§ What is being asked
All lines of the listing that contain "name" should be shown in full.

§ Data to process
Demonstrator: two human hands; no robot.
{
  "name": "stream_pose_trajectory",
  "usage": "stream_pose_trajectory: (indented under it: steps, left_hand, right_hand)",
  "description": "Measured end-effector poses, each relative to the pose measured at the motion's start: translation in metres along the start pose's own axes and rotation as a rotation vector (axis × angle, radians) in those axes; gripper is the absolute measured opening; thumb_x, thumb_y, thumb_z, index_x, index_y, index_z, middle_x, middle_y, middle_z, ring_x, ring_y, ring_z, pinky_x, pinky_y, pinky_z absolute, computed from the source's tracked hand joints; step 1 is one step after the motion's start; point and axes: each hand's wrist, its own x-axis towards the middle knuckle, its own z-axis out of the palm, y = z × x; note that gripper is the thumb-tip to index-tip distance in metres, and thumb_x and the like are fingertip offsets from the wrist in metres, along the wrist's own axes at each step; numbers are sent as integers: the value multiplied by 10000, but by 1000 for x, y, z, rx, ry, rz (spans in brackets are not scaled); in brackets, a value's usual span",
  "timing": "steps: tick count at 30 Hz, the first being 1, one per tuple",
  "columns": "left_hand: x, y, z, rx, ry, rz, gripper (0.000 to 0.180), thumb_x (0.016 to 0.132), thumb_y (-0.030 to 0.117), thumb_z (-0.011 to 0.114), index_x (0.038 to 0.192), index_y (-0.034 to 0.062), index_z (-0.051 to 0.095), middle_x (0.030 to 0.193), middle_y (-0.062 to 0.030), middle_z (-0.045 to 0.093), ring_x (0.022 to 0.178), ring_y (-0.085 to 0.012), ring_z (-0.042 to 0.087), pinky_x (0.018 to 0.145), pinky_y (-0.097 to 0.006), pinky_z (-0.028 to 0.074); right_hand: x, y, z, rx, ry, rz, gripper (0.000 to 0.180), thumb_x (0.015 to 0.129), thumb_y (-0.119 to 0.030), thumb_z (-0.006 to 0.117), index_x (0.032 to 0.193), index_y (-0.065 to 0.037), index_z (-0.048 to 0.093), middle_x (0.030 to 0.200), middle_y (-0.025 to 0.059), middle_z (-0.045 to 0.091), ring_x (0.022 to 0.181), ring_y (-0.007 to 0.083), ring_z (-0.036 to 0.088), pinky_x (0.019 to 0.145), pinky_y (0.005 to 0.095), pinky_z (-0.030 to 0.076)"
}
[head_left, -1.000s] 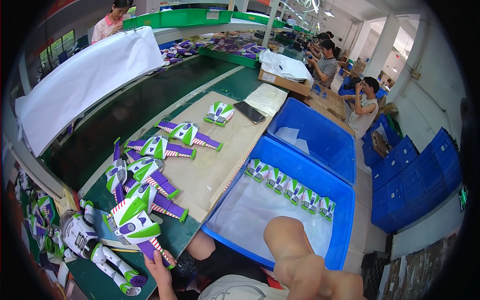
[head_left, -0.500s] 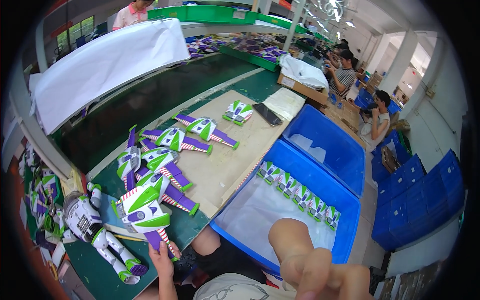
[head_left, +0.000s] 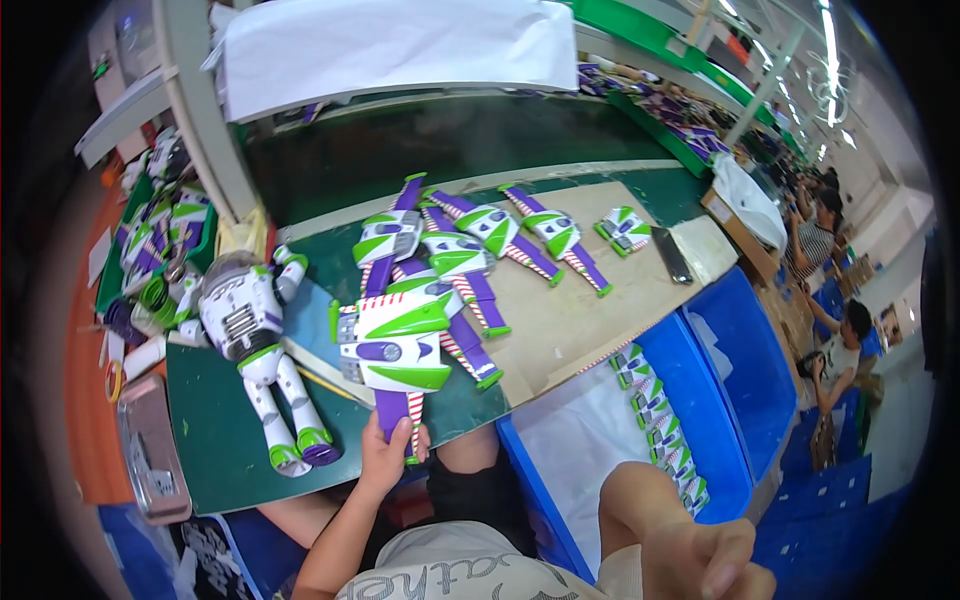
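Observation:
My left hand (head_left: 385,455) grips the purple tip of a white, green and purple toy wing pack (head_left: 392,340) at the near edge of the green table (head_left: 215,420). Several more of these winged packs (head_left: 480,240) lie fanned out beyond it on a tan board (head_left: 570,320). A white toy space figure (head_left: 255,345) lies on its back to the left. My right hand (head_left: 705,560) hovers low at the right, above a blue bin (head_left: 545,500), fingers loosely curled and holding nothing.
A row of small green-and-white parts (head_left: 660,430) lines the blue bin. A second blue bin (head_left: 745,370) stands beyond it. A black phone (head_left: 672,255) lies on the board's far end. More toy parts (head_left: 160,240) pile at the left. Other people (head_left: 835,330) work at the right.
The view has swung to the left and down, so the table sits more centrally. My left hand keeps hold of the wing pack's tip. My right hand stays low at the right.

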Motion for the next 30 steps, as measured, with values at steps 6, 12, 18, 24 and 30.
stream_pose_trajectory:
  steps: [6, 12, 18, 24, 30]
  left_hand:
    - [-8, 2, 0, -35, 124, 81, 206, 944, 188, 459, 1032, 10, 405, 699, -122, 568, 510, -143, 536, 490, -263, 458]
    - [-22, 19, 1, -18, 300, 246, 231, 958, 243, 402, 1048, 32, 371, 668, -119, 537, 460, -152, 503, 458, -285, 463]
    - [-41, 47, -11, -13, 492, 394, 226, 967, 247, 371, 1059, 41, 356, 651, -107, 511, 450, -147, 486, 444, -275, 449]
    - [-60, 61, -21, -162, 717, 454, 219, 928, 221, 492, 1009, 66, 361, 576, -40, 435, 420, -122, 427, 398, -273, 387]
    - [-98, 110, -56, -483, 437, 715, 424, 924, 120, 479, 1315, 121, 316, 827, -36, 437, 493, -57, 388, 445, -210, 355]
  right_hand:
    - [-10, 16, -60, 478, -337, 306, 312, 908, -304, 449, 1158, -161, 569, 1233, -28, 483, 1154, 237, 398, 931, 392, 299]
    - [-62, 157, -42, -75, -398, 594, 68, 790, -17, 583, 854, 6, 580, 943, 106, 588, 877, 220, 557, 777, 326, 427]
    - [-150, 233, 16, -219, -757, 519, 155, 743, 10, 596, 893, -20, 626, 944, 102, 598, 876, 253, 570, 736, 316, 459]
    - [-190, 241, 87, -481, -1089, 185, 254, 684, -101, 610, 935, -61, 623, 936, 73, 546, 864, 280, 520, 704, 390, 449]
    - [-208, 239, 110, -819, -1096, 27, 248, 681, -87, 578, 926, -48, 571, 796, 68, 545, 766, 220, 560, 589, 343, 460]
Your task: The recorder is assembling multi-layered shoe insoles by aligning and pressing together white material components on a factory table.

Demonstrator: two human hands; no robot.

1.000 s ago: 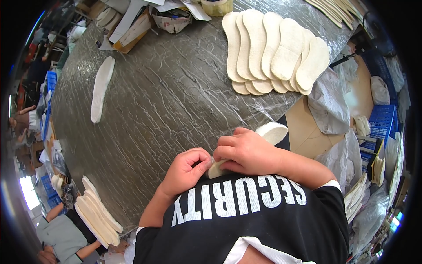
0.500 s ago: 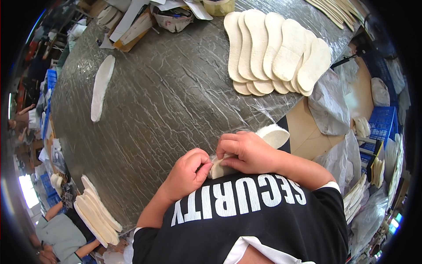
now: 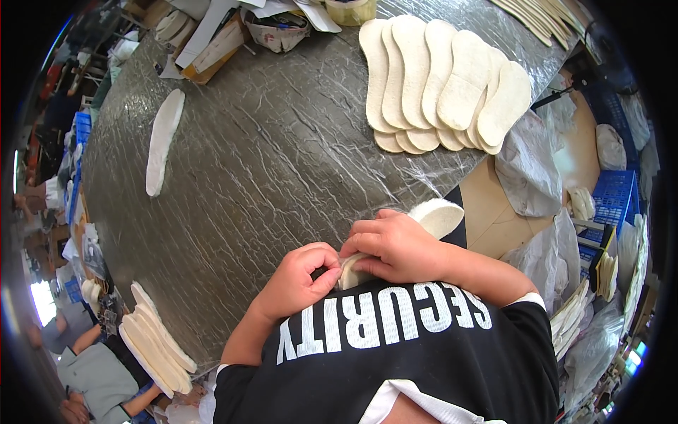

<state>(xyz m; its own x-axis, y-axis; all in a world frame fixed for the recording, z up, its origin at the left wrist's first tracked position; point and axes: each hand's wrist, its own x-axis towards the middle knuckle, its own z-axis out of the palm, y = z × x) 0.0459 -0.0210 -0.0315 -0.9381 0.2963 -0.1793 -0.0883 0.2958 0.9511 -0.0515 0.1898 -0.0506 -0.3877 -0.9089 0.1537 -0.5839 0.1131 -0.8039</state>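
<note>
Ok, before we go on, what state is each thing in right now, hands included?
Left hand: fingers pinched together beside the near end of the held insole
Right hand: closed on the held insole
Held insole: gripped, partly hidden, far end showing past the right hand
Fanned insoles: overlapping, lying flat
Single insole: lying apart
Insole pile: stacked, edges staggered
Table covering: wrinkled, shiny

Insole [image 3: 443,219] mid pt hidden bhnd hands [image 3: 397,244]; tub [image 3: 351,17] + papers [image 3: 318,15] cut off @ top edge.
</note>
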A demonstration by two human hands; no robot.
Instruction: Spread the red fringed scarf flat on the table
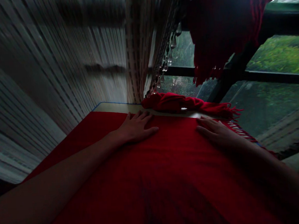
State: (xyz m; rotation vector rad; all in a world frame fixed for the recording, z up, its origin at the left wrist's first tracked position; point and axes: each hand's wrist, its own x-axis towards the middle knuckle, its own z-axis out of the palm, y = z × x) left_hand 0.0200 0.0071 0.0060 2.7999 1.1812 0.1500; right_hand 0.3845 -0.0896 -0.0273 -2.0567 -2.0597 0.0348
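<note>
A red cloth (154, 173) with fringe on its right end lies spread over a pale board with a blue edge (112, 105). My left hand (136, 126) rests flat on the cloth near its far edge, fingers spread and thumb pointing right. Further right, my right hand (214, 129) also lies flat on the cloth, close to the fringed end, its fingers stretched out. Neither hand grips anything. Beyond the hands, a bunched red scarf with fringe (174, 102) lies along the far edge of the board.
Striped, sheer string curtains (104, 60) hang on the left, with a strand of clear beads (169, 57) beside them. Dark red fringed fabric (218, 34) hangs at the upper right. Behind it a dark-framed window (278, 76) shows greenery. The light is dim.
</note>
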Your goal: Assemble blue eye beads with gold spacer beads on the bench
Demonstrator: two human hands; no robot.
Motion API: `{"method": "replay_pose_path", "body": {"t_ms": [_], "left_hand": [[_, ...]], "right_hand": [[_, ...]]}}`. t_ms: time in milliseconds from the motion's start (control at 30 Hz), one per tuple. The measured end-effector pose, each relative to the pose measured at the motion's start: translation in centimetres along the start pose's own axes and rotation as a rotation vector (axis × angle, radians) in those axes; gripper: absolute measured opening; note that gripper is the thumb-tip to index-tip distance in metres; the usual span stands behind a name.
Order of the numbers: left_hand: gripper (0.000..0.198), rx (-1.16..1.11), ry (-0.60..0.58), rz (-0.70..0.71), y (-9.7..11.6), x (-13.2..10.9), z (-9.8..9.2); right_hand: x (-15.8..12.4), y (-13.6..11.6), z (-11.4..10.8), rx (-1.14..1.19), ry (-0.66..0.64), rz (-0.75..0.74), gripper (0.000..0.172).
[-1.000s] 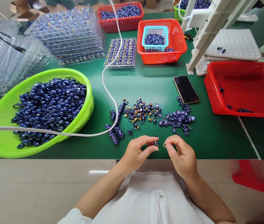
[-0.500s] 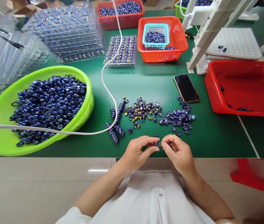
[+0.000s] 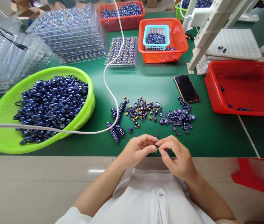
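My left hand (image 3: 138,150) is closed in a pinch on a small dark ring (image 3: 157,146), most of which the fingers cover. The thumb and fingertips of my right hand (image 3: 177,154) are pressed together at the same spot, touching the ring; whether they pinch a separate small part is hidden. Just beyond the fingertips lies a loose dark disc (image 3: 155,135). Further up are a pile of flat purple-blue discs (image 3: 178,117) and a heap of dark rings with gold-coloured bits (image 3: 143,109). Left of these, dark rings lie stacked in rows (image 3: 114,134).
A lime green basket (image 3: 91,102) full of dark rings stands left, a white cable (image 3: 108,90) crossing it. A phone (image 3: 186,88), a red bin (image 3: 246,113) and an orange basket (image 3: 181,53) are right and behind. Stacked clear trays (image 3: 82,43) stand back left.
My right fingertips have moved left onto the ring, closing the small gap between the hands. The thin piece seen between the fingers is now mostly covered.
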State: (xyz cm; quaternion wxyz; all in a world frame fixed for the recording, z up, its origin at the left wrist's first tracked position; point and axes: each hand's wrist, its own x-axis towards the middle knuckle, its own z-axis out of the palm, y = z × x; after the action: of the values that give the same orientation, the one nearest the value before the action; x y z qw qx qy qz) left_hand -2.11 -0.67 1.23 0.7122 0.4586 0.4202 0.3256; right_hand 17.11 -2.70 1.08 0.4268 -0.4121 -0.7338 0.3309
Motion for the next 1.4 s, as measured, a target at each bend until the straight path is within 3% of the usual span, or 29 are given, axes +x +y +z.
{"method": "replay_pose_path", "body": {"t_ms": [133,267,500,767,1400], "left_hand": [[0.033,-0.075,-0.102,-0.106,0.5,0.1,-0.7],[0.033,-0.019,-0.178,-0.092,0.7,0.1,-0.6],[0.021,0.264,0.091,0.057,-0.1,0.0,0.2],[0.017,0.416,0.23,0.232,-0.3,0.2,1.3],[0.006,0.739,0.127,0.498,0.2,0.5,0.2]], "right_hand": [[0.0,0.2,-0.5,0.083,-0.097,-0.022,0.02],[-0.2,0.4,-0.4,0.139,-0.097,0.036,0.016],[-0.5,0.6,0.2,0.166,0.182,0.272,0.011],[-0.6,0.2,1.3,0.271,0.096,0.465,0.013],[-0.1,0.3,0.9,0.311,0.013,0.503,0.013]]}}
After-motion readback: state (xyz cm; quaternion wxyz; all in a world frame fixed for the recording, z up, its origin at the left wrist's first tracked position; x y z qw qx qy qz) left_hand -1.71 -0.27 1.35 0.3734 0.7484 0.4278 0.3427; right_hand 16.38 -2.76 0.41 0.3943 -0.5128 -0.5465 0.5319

§ Exercise answer
  "name": "stream_pose_trajectory",
Motion API: `{"method": "replay_pose_path", "body": {"t_ms": [_], "left_hand": [[_, ...]], "right_hand": [[_, ...]]}}`. t_ms: time in milliseconds from the motion's start (control at 30 Hz), one per tuple. The measured end-effector pose, each relative to the pose measured at the motion's start: translation in centimetres along the start pose's own axes and rotation as a rotation vector (axis × angle, radians) in those axes; gripper: absolute measured opening; note that gripper is the thumb-tip to index-tip distance in metres; the usual span stands behind a name.

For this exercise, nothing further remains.